Segment Open
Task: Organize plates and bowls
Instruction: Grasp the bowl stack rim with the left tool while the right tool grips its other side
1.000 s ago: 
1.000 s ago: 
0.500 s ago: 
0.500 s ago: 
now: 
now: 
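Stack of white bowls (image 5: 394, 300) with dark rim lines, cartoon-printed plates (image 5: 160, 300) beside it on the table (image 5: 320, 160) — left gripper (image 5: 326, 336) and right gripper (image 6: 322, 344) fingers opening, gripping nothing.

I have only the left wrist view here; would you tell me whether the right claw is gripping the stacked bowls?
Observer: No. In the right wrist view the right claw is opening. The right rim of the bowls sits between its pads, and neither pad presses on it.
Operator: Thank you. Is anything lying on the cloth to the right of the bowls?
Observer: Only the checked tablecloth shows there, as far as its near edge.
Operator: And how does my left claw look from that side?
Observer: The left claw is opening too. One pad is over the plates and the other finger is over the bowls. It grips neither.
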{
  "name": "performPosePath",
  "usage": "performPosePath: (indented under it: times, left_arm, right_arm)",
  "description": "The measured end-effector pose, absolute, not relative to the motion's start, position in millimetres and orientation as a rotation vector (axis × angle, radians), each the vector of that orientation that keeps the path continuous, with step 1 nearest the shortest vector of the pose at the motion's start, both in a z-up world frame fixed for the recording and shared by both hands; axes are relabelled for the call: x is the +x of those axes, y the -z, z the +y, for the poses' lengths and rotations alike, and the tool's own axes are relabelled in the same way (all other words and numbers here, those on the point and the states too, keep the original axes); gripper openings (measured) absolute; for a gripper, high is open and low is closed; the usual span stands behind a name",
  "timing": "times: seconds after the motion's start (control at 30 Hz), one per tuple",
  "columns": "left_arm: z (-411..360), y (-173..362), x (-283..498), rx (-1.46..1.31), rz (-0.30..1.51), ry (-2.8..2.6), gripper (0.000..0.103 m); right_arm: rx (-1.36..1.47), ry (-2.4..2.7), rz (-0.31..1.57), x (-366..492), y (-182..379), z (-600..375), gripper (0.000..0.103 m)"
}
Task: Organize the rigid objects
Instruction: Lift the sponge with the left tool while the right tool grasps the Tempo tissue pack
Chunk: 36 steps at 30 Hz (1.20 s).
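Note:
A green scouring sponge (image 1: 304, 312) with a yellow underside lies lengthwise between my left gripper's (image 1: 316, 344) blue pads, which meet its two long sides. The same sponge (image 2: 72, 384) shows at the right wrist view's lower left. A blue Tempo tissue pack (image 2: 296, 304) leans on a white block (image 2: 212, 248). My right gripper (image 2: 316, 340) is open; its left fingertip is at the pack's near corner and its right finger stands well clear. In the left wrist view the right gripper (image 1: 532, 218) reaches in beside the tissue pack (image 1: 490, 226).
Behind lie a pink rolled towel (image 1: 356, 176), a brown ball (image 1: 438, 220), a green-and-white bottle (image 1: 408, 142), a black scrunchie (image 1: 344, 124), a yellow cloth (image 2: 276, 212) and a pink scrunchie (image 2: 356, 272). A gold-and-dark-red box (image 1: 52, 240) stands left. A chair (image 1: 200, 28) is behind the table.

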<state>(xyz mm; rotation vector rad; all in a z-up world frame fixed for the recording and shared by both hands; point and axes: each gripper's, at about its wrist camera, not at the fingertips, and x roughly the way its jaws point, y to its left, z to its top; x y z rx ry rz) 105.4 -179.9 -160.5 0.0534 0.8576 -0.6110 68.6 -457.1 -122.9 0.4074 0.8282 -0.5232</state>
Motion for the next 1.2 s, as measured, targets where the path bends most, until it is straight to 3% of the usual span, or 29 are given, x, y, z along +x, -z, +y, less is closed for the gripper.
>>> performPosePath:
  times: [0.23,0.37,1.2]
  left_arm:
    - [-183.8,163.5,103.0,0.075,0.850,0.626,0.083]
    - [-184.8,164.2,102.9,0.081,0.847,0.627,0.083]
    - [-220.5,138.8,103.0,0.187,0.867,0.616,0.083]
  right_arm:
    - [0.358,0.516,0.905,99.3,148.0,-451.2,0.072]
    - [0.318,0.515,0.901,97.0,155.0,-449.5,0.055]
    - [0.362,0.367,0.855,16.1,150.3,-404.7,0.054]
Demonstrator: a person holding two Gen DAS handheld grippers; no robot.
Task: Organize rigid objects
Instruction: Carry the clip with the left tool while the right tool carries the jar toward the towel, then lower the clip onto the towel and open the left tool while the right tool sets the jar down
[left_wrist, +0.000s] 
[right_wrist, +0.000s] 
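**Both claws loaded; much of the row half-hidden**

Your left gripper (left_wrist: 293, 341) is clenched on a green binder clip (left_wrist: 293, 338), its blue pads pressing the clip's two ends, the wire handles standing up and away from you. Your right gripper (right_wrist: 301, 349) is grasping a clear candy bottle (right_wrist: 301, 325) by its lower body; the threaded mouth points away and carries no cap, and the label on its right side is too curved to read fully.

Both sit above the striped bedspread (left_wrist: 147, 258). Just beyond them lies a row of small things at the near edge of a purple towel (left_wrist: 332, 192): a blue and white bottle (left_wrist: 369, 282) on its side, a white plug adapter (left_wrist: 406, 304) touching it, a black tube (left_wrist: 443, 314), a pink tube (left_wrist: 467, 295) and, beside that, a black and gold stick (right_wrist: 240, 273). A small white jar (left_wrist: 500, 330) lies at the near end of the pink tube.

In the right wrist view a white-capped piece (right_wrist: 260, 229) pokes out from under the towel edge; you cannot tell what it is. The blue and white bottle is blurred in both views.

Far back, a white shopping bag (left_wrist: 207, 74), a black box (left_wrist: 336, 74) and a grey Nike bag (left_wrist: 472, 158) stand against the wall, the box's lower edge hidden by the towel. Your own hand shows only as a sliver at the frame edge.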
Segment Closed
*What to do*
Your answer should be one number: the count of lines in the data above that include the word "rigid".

*Completed task*
2